What you will do: Print every line of the listing below, starting with the line that holds "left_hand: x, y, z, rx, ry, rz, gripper" and going on through the line that holds "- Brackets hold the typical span", both included, and print nothing else.

(Supplied data)

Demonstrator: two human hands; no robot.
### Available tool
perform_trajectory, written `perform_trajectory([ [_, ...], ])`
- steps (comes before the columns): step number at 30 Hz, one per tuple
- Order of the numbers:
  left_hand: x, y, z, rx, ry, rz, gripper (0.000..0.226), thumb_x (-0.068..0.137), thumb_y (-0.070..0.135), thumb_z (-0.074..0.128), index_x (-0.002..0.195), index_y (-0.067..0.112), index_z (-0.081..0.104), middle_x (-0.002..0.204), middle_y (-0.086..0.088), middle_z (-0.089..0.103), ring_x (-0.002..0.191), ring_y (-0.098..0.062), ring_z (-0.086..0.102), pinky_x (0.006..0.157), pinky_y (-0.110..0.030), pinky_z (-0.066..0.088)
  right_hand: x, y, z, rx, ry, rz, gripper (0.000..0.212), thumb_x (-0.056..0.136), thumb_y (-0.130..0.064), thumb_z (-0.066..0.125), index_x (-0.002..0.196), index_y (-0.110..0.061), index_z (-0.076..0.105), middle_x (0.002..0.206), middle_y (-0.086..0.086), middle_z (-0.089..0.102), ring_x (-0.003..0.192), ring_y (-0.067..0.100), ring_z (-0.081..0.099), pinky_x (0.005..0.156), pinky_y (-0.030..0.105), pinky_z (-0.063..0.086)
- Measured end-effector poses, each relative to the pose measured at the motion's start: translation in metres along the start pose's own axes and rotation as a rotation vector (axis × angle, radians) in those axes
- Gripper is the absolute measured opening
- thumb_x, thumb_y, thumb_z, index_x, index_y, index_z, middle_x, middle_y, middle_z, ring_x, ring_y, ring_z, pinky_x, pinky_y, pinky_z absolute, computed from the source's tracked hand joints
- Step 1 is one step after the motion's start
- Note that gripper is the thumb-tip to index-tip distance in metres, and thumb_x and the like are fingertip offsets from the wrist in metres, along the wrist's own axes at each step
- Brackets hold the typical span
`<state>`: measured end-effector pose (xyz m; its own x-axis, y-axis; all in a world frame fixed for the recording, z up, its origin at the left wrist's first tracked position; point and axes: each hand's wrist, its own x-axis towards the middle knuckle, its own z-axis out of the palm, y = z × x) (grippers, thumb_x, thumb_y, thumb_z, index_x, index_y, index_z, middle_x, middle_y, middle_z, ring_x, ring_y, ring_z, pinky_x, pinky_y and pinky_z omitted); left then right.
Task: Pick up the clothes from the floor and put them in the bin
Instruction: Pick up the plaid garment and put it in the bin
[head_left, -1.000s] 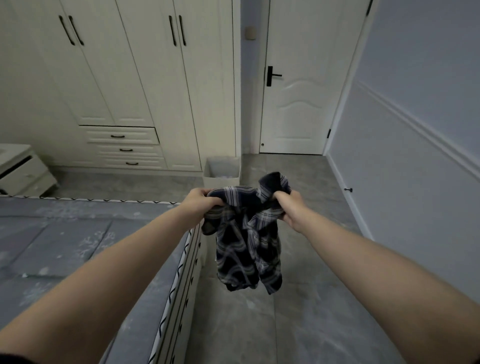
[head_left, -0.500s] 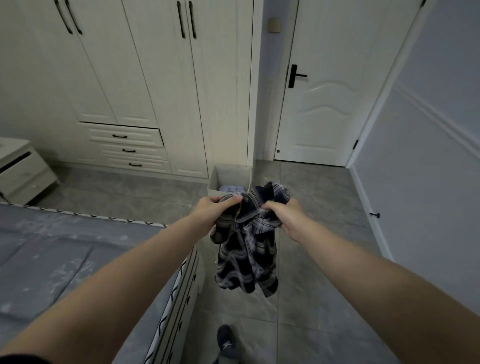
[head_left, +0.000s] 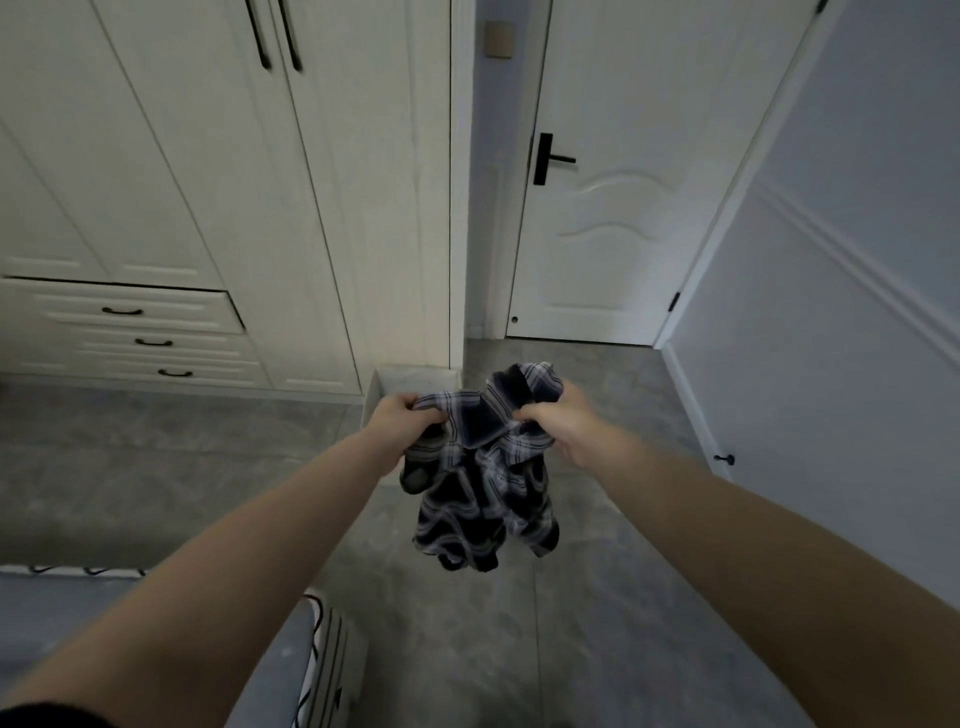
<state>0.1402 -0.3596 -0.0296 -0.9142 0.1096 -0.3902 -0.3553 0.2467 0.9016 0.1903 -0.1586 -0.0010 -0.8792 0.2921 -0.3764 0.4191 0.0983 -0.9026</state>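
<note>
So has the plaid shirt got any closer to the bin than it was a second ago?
Yes. The shirt, gripped by the left hand and right hand, now overlaps the bin by the wardrobe; earlier it hung short of it.

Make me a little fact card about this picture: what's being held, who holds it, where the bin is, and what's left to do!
held: plaid shirt, bunched, hanging above the floor
left hand: grip shut on shirt
right hand: grip shut on shirt
bin: by the wardrobe, mostly hidden behind the shirt
left to do: shirt not yet in bin
</note>
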Motion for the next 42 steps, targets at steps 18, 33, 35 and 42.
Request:
perform_trajectory([
  [18, 0.256, 0.069, -0.012, 0.101, 0.215, -0.139, 0.014, 0.077, 0.007, 0.072, 0.082, 0.008, 0.058, 0.089, -0.014, 0.064, 0.089, -0.032, 0.066, 0.077, -0.038, 0.054, 0.34, -0.083, 0.041, -0.2, -0.233, 0.178, 0.057, 0.056, -0.006, 0.068, 0.113, -0.008, 0.062, 0.104, 0.017, 0.069, 0.092, 0.032, 0.067, 0.086, 0.05, 0.058],
  [33, 0.443, 0.058, -0.103, -0.116, 0.185, -0.239, 0.028, 0.077, -0.007, 0.064, 0.063, 0.012, 0.048, 0.064, -0.009, 0.051, 0.06, -0.021, 0.052, 0.045, -0.022, 0.042, 0.48, -0.118, 0.153, -0.139, -0.178, 0.23, 0.052, 0.069, 0.007, 0.073, 0.12, 0.0, 0.062, 0.113, 0.017, 0.068, 0.099, 0.034, 0.065, 0.085, 0.041, 0.056],
  [35, 0.465, 0.05, -0.115, -0.143, 0.137, -0.256, 0.025, 0.079, -0.008, 0.063, 0.068, 0.011, 0.05, 0.066, -0.009, 0.052, 0.06, -0.02, 0.053, 0.04, -0.017, 0.043, 0.495, -0.115, 0.17, -0.135, -0.165, 0.275, 0.052, 0.069, 0.01, 0.072, 0.12, 0.001, 0.062, 0.115, 0.019, 0.067, 0.1, 0.035, 0.065, 0.09, 0.046, 0.056],
  [42, 0.554, -0.012, -0.151, -0.21, 0.056, -0.351, 0.021, 0.077, -0.005, 0.068, 0.077, 0.014, 0.059, 0.094, -0.017, 0.061, 0.093, -0.031, 0.062, 0.079, -0.041, 0.055, 0.569, -0.087, 0.231, -0.161, -0.138, 0.341, 0.039, 0.079, 0.013, 0.063, 0.115, 0.0, 0.056, 0.119, 0.025, 0.06, 0.11, 0.041, 0.059, 0.102, 0.058, 0.046],
])
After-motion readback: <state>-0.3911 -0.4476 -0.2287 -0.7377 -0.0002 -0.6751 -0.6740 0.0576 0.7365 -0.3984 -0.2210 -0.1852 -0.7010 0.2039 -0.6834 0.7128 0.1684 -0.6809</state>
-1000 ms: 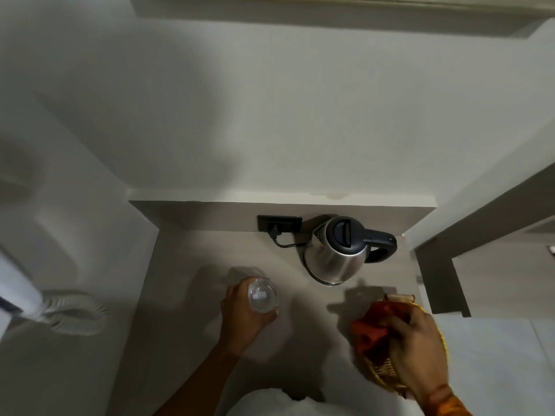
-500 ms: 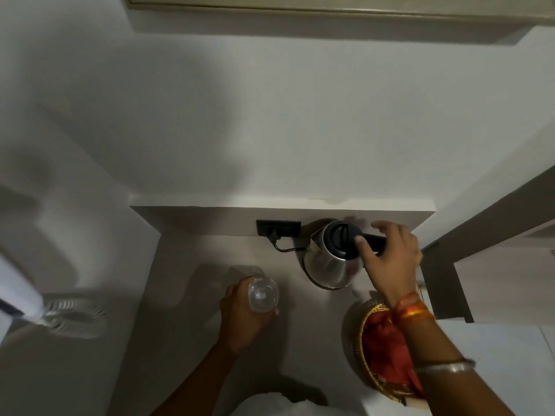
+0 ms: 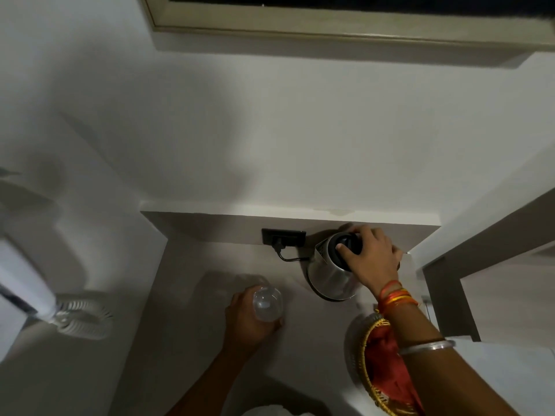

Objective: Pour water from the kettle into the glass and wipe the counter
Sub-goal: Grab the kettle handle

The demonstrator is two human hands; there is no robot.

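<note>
My right hand [image 3: 371, 256] covers the kettle's [image 3: 330, 274] handle, so I can't see the grip. My right forearm hides part of the basket [image 3: 365, 346] and red cloth [image 3: 386, 364], both cut off at the bottom edge. At far left, a blurred white object [image 3: 21, 283] with a coiled cord [image 3: 81, 313] runs off-frame.

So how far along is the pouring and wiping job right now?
Early stage. Done: the left hand holds the glass upright on the counter. In hand: the right hand grips the kettle, which looks slightly tilted; I can't tell if it has left its base. No water stream shows. Left: pouring, then wiping; the red cloth lies in the basket, untouched.
</note>
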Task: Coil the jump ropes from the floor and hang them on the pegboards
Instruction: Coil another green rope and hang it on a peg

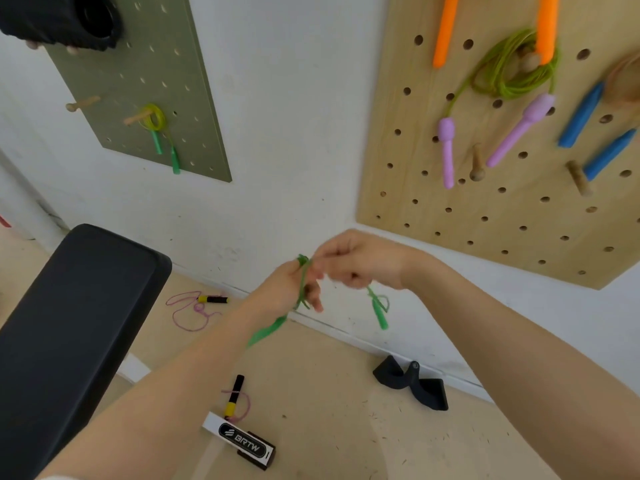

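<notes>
A green jump rope (302,285) is bundled between both hands at chest height in front of the wall. My left hand (287,289) grips the coiled cord, and one green handle (266,332) hangs below it. My right hand (360,263) pinches the cord at the top, and the other green handle (379,311) dangles under it. On the floor lies a pink rope (188,311) with black-and-yellow handles (213,300), the second handle (233,396) lying nearer to me. The wooden pegboard (502,209) at the right and the green pegboard (138,81) at the left both carry hung ropes.
A black padded bench (76,323) fills the left foreground. A black strap handle (412,382) lies by the skirting board, and a white-and-black BRTW bar (242,441) lies on the floor. Bare pegs (478,164) (82,103) stick out of both boards.
</notes>
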Demonstrator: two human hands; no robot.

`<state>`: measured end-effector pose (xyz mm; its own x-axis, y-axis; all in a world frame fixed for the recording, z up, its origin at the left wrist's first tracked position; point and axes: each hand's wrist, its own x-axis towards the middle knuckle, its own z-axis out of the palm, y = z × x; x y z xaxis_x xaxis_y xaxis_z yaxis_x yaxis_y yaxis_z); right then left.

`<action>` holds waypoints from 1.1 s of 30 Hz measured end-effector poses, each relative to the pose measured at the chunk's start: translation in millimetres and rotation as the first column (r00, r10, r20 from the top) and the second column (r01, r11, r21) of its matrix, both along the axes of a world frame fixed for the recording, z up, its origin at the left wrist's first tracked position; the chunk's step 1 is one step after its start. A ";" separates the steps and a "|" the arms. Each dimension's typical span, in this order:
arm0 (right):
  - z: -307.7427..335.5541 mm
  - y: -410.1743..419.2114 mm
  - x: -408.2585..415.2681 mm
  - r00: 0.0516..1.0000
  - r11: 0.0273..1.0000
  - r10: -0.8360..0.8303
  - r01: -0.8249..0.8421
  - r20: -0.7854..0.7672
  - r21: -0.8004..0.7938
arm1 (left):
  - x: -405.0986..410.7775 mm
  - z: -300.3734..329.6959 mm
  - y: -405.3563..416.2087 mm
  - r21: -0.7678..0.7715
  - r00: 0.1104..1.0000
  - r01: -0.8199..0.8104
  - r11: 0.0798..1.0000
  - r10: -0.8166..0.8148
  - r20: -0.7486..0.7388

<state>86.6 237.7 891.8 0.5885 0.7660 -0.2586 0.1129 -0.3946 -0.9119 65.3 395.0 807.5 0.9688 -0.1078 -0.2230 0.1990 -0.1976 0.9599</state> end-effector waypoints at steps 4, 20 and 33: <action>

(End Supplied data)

Solution to the problem:
  left_hand: x, y, z, rx, ry, rz, gripper (0.000..0.226), thumb_x (-0.068..0.137), thumb_y (-0.070..0.135), thumb_z (-0.074..0.128), index_x (-0.002..0.195), index_y (-0.067..0.112), index_z (-0.081..0.104), middle_x (-0.002..0.204), middle_y (-0.086..0.088), middle_z (-0.089..0.103), ring_x (-0.002..0.191), ring_y (-0.098..0.062), ring_z (-0.086..0.102), pinky_x (0.006..0.157), pinky_y (-0.110..0.030), pinky_z (-0.066..0.088)
  right_hand: x, y, z, rx, ry, rz, gripper (0.000..0.212), thumb_x (-0.056..0.136), thumb_y (-0.130..0.064), thumb_z (-0.066..0.125), index_x (-0.002..0.196), index_y (-0.110..0.061), index_z (-0.076..0.105), middle_x (0.002..0.206), middle_y (-0.086..0.086), middle_z (-0.089..0.102), ring_x (-0.003..0.192), ring_y (-0.067..0.100), ring_z (-0.081..0.099), pinky_x (0.005..0.156), pinky_y (-0.030..0.105), pinky_z (-0.063..0.086)
- Measured end-effector poses, each relative to the pose measured at the motion's start: translation in metres along the start pose's own axes and rotation as a rotation vector (axis × angle, radians) in those axes
- Gripper is the absolute measured opening
- thumb_x, thumb_y, thumb_z, index_x, index_y, index_z, middle_x, middle_y, middle_z, ring_x, ring_y, ring_z, pinky_x, pinky_y, pinky_z absolute, computed from the source's tracked hand joints
- Step 1 is one step after the motion's start
- Note that gripper is the thumb-tip to index-tip distance in metres, and thumb_x and the like are fingertip offsets from the wrist in metres, along the wrist's own axes at each step
- Brackets hold the typical span

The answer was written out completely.